On the other hand, this isn’t as surprising coming from Rhodes, who once bragged about how easily he manipulated reporters by having “created an echo chamber” regarding the Iran deal. Ladies and gentlemen, Rhodes 2021:

“Echo chambers”? Did Wallace really call out “echo chambers”? Ladies and gentlemen, Rhodes 2016, emphasis mine:

Rhodes singled out a key example to me one day, laced with the brutal contempt that is a hallmark of his private utterances. “All these newspapers used to have foreign bureaus,” he said. “Now they don’t. They call us to explain to them what’s happening in Moscow and Cairo. Most of the outlets are reporting on world events from Washington. The average reporter we talk to is 27 years old, and their only reporting experience consists of being around political campaigns. That’s a sea change. They literally know nothing.”

In this environment, Rhodes has become adept at ventriloquizing many people at once. Ned Price, Rhodes’s assistant, gave me a primer on how it’s done. The easiest way for the White House to shape the news, he explained, is from the briefing podiums, each of which has its own dedicated press corps. “But then there are sort of these force multipliers,” he said, adding, “We have our compadres, I will reach out to a couple people, and you know I wouldn’t want to name them — ”

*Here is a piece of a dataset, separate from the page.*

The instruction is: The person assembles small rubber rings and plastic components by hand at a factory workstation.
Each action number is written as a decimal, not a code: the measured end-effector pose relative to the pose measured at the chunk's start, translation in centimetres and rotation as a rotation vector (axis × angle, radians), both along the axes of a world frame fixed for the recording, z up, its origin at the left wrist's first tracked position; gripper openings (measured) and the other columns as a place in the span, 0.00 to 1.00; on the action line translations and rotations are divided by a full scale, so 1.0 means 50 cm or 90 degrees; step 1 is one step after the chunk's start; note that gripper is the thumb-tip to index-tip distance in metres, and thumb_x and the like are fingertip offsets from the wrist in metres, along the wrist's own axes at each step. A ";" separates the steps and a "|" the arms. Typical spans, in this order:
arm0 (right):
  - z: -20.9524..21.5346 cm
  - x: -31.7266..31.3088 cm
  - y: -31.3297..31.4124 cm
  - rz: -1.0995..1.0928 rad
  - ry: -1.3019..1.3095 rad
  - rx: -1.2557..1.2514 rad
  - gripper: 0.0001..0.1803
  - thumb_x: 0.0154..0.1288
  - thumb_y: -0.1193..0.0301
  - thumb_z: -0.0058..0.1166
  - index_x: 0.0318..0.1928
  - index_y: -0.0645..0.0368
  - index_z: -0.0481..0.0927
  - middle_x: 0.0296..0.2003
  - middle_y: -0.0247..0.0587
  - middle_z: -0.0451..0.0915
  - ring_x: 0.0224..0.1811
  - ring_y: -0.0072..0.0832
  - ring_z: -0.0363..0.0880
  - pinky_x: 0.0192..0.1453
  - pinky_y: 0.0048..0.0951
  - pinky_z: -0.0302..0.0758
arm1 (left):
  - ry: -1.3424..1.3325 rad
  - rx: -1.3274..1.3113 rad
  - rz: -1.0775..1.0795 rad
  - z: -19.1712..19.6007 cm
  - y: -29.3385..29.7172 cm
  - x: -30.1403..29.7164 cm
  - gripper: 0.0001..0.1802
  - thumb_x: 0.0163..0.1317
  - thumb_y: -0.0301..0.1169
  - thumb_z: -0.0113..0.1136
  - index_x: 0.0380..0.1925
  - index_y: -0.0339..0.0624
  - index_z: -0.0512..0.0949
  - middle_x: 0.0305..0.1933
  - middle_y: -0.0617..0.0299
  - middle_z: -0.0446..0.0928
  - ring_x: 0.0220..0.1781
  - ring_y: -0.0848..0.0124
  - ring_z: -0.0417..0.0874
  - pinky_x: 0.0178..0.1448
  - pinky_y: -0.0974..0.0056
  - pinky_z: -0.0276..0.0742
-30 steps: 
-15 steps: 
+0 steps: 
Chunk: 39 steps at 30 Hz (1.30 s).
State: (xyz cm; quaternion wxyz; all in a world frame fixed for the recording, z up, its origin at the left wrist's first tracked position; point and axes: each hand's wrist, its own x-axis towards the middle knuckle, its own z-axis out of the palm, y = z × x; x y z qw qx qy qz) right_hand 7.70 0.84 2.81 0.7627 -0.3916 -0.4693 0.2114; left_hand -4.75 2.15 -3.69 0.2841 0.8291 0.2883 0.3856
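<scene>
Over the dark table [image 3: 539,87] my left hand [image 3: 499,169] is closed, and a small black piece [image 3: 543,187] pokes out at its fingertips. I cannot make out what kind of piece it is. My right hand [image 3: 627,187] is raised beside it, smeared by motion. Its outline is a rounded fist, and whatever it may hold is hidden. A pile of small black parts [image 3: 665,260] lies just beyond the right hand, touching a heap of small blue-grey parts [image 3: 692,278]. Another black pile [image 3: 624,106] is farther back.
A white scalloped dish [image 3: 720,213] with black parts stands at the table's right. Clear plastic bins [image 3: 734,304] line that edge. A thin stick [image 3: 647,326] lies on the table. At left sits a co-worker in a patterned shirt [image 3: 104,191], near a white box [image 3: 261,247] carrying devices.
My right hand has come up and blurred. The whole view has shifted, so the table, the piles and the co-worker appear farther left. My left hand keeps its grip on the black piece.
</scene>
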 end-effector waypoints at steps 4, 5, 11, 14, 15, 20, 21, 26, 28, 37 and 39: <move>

“I can name them,” I said, ticking off a few names of prominent Washington reporters and columnists who often tweet in sync with White House messaging.

Price laughed. “I’ll say, ‘Hey, look, some people are spinning this narrative that this is a sign of American weakness,’ ” he continued, “but — ”

“In fact it’s a sign of strength!” I said, chuckling. …

As Malley and representatives of the State Department, including Wendy Sherman and Secretary of State John Kerry, engaged in formal negotiations with the Iranians, to ratify details of a framework that had already been agreed upon, Rhodes’s war room did its work on Capitol Hill and with reporters. In the spring of last year, legions of arms-control experts began popping up at think tanks and on social media, and then became key sources for hundreds of often-clueless reporters. “We created an echo chamber,” he admitted, when I asked him to explain the onslaught of freshly minted experts cheerleading for the deal. “They were saying things that validated what we had given them to say.”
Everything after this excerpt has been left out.